As the yearly event kicks off with its welcome from organizer Regina Lawry, the Survivor Walk is truly an inspiration, as local cancer survivors all sporting their purple shirts take laps to showcase their victory over cancer, and the collection of people are your friends, family, and co-workers. The survivor lap is accentuated with smiling faces both of those walking, and those witnessing a sight of celebration of another year of life.
With musical performances throughout the night, the environment is that of a party, but while there is time to celebrate, there is also a time to remember those who we have lost to cancer. Leading up to the Relay event, luminary bags are purchased, each in honor of someone who has either battled cancer, or has been lost to the disease. When the lights are dimmed, and the candles are aglow within the named luminary bags, the names of all the loved ones are read to remember, honor , and celebrate their life as well.
The luminaries each represent a life, and all have a story within them. While they represent the light of that person's life, it also glows throughout the night to represent the hope that continues that one day there will be a cure for cancer.
The Relay celebration is an all night event that lasts until 10:00 A.M. the following morning, in representation that "cancer never sleeps", and throughout the night, team members can be seen walking laps until the break of dawn.
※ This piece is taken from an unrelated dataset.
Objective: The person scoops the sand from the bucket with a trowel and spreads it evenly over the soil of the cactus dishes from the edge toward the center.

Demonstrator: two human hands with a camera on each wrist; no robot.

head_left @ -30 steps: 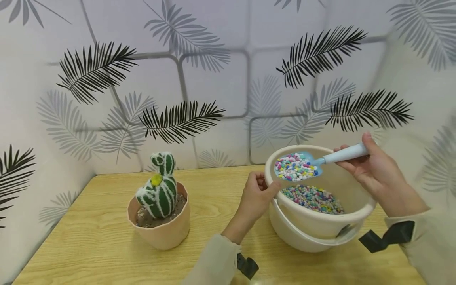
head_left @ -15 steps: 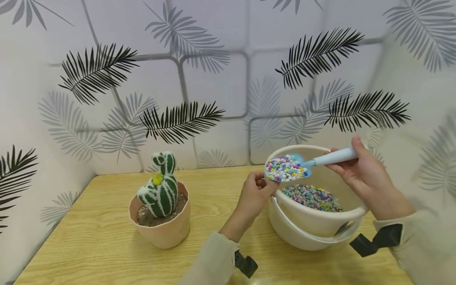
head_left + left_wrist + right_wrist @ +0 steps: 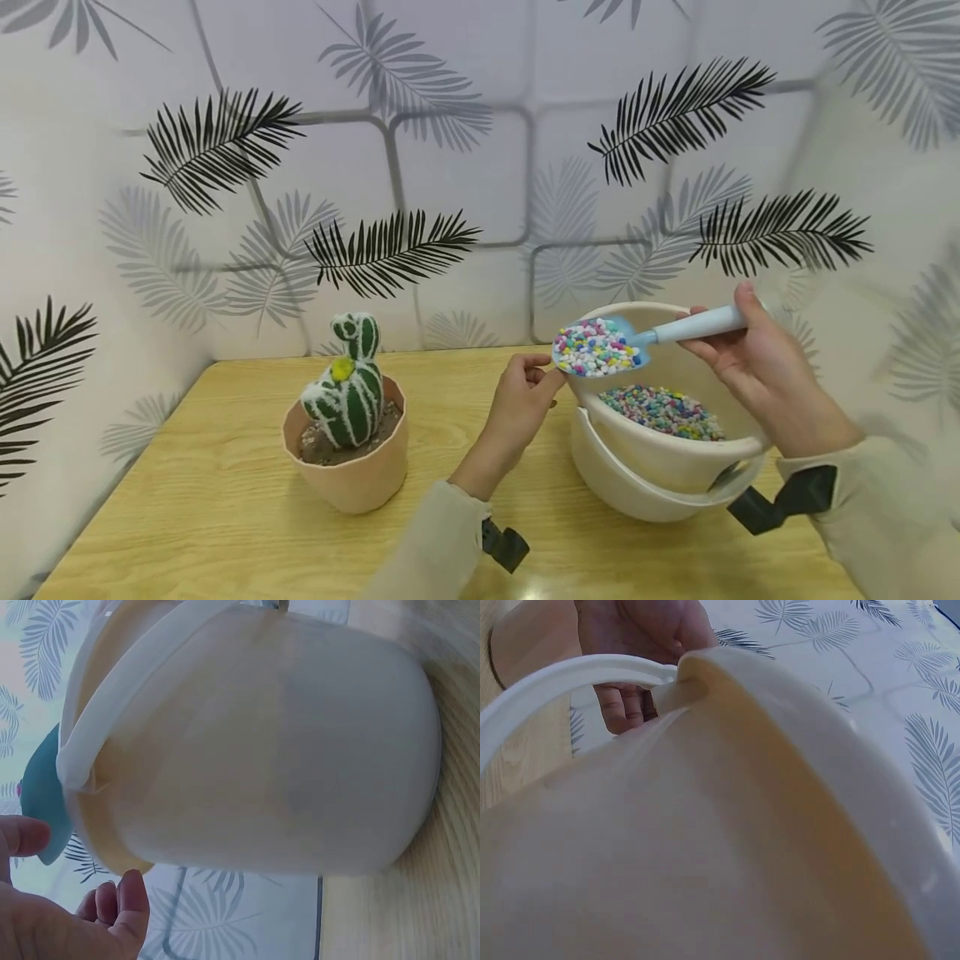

Last years Relay event, which was scheduled for late April, was postponed due to the tornado and the damage in Janssen Park, but was held in late May. This year's event was relocated to the CMA facility at Iron mountain due to the rainy weather conditions, but the atmosphere was powerful, and the strong support shown by the community was evident by the numbers in attendance, and certainly with the total funds raised.
Relay For Life dates back to May of 1985 when Dr. Gordon Klatt wanted to raise money for the American Cancer Society in honor of his patients, and walked a track for 24 hours, and throughout the night, friends paid $25 to run or walk 30 minutes with him. He walked approximately 83 miles and raised $27,000 to fight cancer. The following year the first official Relay For Life event was organized, and now the event has grown to include nearly four million people over 5,000 communities across the United States.